Exercise
In the copy, keep every line below as it is and leave out the pictures.

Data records

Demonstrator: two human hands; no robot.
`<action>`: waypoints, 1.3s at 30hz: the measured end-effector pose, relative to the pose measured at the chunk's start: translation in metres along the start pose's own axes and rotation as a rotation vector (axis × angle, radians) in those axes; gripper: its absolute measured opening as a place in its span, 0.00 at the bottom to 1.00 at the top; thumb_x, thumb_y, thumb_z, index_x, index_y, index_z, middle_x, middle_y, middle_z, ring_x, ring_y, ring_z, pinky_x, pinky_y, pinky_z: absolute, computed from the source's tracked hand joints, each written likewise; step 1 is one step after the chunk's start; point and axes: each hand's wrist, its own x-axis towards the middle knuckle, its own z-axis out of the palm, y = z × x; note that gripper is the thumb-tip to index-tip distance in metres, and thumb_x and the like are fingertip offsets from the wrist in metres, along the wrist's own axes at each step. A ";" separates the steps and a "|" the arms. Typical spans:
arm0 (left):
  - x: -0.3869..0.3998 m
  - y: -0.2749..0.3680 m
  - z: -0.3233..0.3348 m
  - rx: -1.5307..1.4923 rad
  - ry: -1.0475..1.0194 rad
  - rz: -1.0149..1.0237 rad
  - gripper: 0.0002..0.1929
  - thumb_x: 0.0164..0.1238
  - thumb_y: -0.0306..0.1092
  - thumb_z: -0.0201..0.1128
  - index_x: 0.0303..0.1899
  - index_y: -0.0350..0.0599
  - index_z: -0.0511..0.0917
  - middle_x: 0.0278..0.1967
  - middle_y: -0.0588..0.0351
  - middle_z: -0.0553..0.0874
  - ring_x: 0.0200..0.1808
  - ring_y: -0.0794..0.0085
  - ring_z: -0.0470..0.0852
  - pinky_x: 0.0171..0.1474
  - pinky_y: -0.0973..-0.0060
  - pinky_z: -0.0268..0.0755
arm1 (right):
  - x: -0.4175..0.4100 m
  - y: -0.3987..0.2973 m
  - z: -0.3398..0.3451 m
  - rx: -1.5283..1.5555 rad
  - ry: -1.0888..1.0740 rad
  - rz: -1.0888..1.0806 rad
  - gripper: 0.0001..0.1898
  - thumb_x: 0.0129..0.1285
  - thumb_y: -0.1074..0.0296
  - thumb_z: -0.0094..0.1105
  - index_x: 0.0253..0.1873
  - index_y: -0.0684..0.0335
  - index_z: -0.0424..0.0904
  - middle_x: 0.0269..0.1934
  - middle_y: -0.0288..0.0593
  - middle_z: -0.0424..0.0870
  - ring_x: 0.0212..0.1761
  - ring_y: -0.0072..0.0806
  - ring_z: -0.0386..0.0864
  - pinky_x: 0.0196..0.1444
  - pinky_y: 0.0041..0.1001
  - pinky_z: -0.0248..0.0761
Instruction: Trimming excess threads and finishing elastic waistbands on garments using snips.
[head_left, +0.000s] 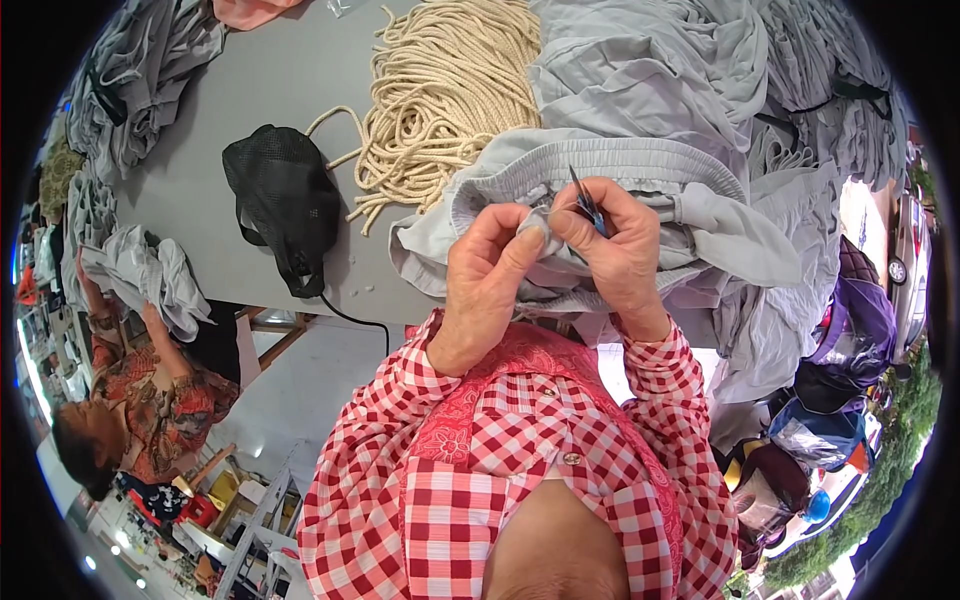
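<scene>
A light grey garment with a gathered elastic waistband (645, 161) lies at the table's near edge under both hands. With thumb and fingers, my left hand (491, 277) pinches a small fold of its cloth. Close beside it, touching or nearly so, my right hand (615, 244) holds small thread snips (589, 201) with their blades pointing up and away from me. The right thumb and forefinger meet near the pinched cloth; whether they grip thread or fabric there is hidden. Behind the garment lies a heap of cream braided cord (450, 97).
A black mesh bag (281, 199) lies on the grey table (217, 90), left of the cord. Grey garments are piled at back right (645, 67) and far left (150, 75). At left, another person (157, 397) handles grey cloth. Bags (847, 345) stand at right.
</scene>
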 end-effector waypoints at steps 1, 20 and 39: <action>0.000 -0.001 0.000 0.037 -0.001 -0.012 0.07 0.66 0.29 0.55 0.42 0.38 0.74 0.33 0.65 0.78 0.33 0.87 0.72 0.36 0.88 0.66 | 0.001 -0.001 0.000 -0.002 0.021 0.013 0.06 0.57 0.74 0.62 0.36 0.66 0.74 0.28 0.28 0.73 0.28 0.11 0.65 0.32 0.11 0.60; 0.003 -0.003 -0.002 0.297 0.001 0.099 0.08 0.63 0.28 0.58 0.41 0.34 0.77 0.32 0.61 0.76 0.34 0.82 0.71 0.37 0.85 0.64 | -0.022 0.000 -0.015 -0.729 0.019 -0.279 0.16 0.58 0.61 0.60 0.45 0.67 0.73 0.30 0.44 0.77 0.26 0.29 0.75 0.29 0.23 0.69; 0.003 0.003 0.000 0.475 -0.048 0.166 0.04 0.59 0.24 0.60 0.36 0.36 0.78 0.30 0.58 0.78 0.31 0.76 0.72 0.37 0.82 0.65 | -0.010 0.002 -0.022 -0.522 -0.042 -0.252 0.12 0.59 0.66 0.59 0.42 0.68 0.74 0.28 0.42 0.78 0.26 0.26 0.74 0.29 0.21 0.66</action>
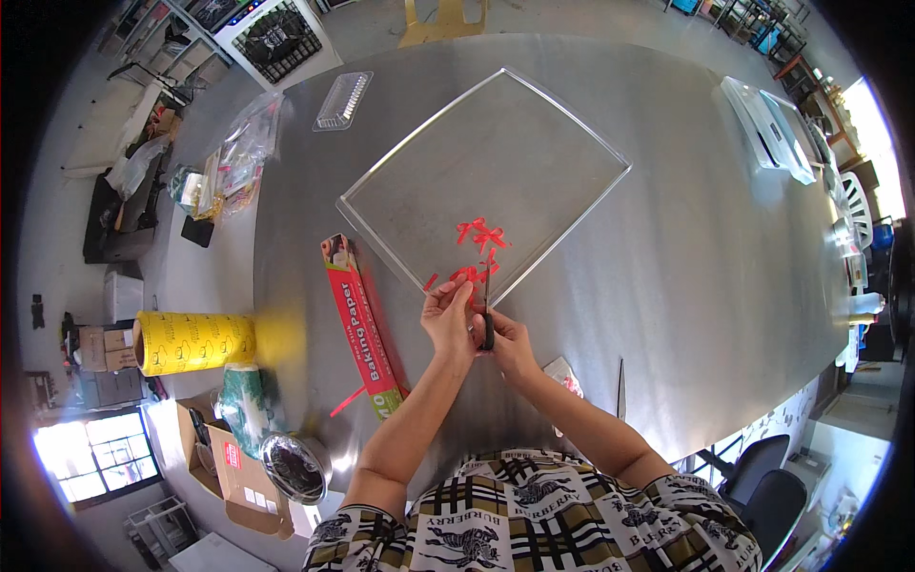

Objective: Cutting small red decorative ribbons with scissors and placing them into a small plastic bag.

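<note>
My right hand (509, 343) grips a pair of scissors (487, 329) by the black handles, with the blades pointing away from me. Close beside it, my left hand (449, 314) pinches a piece of red ribbon (472, 302) near the blades; the fingers partly hide it. Both hands are over the near corner of a clear rectangular plastic tray or lid (422, 132), set diagonally on the metal table (679, 236). Several small red ribbon bows (482, 234) lie inside it, and more red pieces (466, 273) sit just beyond my left fingertips. A short red strip (430, 282) rests near the rim.
Left of my arms lies a baking paper box (363, 336) with a red strip (348, 402) beside it. A thin pointed blade (621, 390) and a small plastic packet (563, 375) are at right. A yellow roll (196, 343), clear container (343, 100) and plastic boxes (768, 129) stand farther out.
</note>
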The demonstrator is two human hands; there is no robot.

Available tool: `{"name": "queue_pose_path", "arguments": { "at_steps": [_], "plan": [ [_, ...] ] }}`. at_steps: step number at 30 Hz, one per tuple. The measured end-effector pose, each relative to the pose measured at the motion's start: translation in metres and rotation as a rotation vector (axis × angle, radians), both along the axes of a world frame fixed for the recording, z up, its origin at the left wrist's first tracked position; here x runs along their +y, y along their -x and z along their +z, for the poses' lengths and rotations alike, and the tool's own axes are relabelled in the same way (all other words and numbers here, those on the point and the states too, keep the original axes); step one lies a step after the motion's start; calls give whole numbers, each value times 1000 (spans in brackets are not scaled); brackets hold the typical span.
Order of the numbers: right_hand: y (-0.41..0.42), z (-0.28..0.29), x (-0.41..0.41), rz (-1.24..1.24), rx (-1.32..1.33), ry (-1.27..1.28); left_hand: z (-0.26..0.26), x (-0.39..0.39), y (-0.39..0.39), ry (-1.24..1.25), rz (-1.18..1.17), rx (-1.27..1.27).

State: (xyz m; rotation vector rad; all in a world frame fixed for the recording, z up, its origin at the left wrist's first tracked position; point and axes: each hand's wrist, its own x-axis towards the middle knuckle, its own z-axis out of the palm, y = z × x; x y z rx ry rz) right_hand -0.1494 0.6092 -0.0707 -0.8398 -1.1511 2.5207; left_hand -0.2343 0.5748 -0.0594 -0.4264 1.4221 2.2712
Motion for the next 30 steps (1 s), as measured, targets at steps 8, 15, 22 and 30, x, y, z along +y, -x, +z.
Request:
{"name": "queue_pose_path", "arguments": {
  "at_steps": [8, 15, 22, 30],
  "plan": [
    [0, 5, -3, -6, -86, 13, -9, 0, 5, 22, 19, -5],
    [-11, 3, -3, 26, -136, 71, -11, -3, 34, -10, -138, 73],
    [-28, 8, 16, 157, -104, 99, 6, -4, 63, 138, -445, 234],
    [-32, 13, 76, 584, -77, -39, 18, -2, 75, 202, -810, 276]
  ]
}}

Answer area
Demonstrator: two human hands; no robot.
`<action>`: waypoints, 1.3s at 30hz: the measured end-effector pose, relative to the pose measured at the chunk's start: translation in metres along the start pose's own axes and rotation as a rotation vector (axis × angle, radians) in those axes; gripper: its absolute measured opening as a place in its span, 0.00 at the bottom to 1.00 at the top; thumb_x, thumb_y, thumb_z, index_x, index_y, index_z, middle_x, middle_y, middle_z, ring_x, ring_y, ring_z, pinky_x, pinky_y, pinky_z: absolute, computed from the source's tracked hand joints, each written likewise; step 1 is one step after the chunk's start; point and axes: each hand's wrist, its own x-axis towards the middle knuckle, its own z-axis out of the palm, y = z × x; note that gripper is the thumb-tip to index-tip distance in metres, and thumb_x and the like are fingertip offsets from the wrist in metres, along the wrist's own axes at each step. A ";" separates the steps and a "|" the arms. Typical spans:
arm0 (left):
  - x: -0.3869..0.3998 m
  - y: -0.2749..0.3680 m
  - z: -0.3233..0.3348 m
  - rx: -1.5307..1.4923 rad
  - ry: -1.0475..1.0194 rad
  - rz: -1.0149..1.0237 rad
  - gripper: 0.0002..0.1929
  - thumb_x: 0.0164..0.1238
  - thumb_y: -0.0306..0.1092
  - thumb_z: -0.0201..0.1128
  - index_x: 0.0303..0.1899
  - index_y: -0.0350..0.0599
  - index_z: -0.0511..0.0917
  - middle_x: 0.0278..0.1967
  - middle_y: -0.0588..0.0351
  - middle_z: -0.0553..0.0874
  - ring_x: 0.0200..0.1808
  - ring_y: -0.0794..0.0085
  - ring_z: -0.0470..0.0852
  - pinky_x: 0.0171..0.1474
  - pinky_y: -0.0973..-0.0060
  - pinky_z: -0.0268..0.0755
arm1 (right):
  - x: -0.4175..0.4100 m
  - y: -0.3987..0.2973 m
  - z: -0.3398..0.3451 m
  - rx: -1.5283..1.5555 rad
  - ry: -1.0888..1.0740 rad
  - rz: -1.0888..1.0806 rad
  - gripper: 0.0001..0.1898
  - thumb_x: 0.0129..0.1285
  - thumb_y: -0.1074..0.0296
  - thumb_z: -0.0094..0.1105
  - index_x: 0.0253..0.1873
  - index_y: -0.0684..0.0335
  - index_z: -0.0424..0.0904
  - middle_x: 0.0269..0.1934
  - middle_y: -0.0288..0.0593
  - middle_z: -0.0424..0.0870
  - ring_x: 0.0212..0.1761
  - ring_y: -0.0072..0.0806
  - ring_z: -0.0386..0.0864
  - pinky_x: 0.0196..0.1444
  - pinky_y: 0.0041..0.1001
  - pinky_z: -0.0248..0.0761
Instruction: Trimming excess threads and finishing elastic waistbands on garments using snips.
[head_left, +0.000s] 
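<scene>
A light grey garment with a gathered elastic waistband (645, 161) lies at the table's near edge under both hands. With thumb and fingers, my left hand (491, 277) pinches a small fold of its cloth. Close beside it, touching or nearly so, my right hand (615, 244) holds small thread snips (589, 201) with their blades pointing up and away from me. The right thumb and forefinger meet near the pinched cloth; whether they grip thread or fabric there is hidden. Behind the garment lies a heap of cream braided cord (450, 97).
A black mesh bag (281, 199) lies on the grey table (217, 90), left of the cord. Grey garments are piled at back right (645, 67) and far left (150, 75). At left, another person (157, 397) handles grey cloth. Bags (847, 345) stand at right.
</scene>
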 end-effector waypoints at steps 1, 20 and 39: <action>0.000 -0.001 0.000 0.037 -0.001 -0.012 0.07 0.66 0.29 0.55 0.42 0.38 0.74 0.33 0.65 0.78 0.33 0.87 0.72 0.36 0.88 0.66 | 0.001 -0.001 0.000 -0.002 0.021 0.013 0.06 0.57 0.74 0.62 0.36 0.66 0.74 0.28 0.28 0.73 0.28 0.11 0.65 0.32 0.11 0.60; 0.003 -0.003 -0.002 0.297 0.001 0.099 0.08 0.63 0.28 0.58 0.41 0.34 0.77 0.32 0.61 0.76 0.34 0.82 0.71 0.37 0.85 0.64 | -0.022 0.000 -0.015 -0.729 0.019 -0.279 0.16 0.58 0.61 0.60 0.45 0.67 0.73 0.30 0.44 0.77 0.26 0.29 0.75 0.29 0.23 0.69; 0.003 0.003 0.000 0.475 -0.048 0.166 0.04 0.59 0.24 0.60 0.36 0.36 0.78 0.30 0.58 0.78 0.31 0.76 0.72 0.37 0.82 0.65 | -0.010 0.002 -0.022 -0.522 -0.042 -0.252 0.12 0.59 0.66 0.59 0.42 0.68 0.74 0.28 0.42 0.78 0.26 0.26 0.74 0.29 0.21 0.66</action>

Objective: Cutting small red decorative ribbons with scissors and placing them into a small plastic bag.

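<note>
My right hand (509, 343) grips a pair of scissors (487, 329) by the black handles, with the blades pointing away from me. Close beside it, my left hand (449, 314) pinches a piece of red ribbon (472, 302) near the blades; the fingers partly hide it. Both hands are over the near corner of a clear rectangular plastic tray or lid (422, 132), set diagonally on the metal table (679, 236). Several small red ribbon bows (482, 234) lie inside it, and more red pieces (466, 273) sit just beyond my left fingertips. A short red strip (430, 282) rests near the rim.
Left of my arms lies a baking paper box (363, 336) with a red strip (348, 402) beside it. A thin pointed blade (621, 390) and a small plastic packet (563, 375) are at right. A yellow roll (196, 343), clear container (343, 100) and plastic boxes (768, 129) stand farther out.
</note>
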The demonstrator is two human hands; there is no robot.

Available tool: `{"name": "queue_pose_path", "arguments": { "at_steps": [_], "plan": [ [_, ...] ] }}`. at_steps: step number at 30 Hz, one per tuple. The measured end-effector pose, each relative to the pose measured at the motion's start: translation in metres and rotation as a rotation vector (axis × angle, radians), both along the axes of a world frame fixed for the recording, z up, its origin at the left wrist's first tracked position; here x runs along their +y, y along their -x and z along their +z, for the poses' lengths and rotations alike, and the tool's own axes are relabelled in the same way (all other words and numbers here, those on the point and the states too, keep the original axes); step one lies a step after the motion's start; calls give whole numbers, each value times 1000 (spans in brackets are not scaled); brackets hold the typical span.
Order of the numbers: right_hand: y (-0.41..0.42), z (-0.28..0.29), x (-0.41..0.41), rz (-1.24..1.24), rx (-1.32..1.33), ry (-1.27..1.28); left_hand: z (-0.26..0.26), x (-0.39..0.39), y (-0.39..0.39), ry (-1.24..1.25), rz (-1.18..1.17), rx (-1.27..1.27).

State: (xyz m; rotation vector rad; all in a world frame fixed for the recording, z up, its origin at the left wrist's first tracked position; point and axes: each hand's wrist, its own x-axis towards the middle knuckle, its own z-axis out of the palm, y = z × x; x y z rx ry rz) right_hand -0.1494 0.6092 -0.0707 -0.8398 -1.1511 2.5207; left_hand -0.2343 0.5748 -0.0594 -0.4264 1.4221 2.2712
Motion for the next 30 steps (1 s), as measured, targets at steps 8, 15, 22 and 30, x, y, z along +y, -x, +z.
Request:
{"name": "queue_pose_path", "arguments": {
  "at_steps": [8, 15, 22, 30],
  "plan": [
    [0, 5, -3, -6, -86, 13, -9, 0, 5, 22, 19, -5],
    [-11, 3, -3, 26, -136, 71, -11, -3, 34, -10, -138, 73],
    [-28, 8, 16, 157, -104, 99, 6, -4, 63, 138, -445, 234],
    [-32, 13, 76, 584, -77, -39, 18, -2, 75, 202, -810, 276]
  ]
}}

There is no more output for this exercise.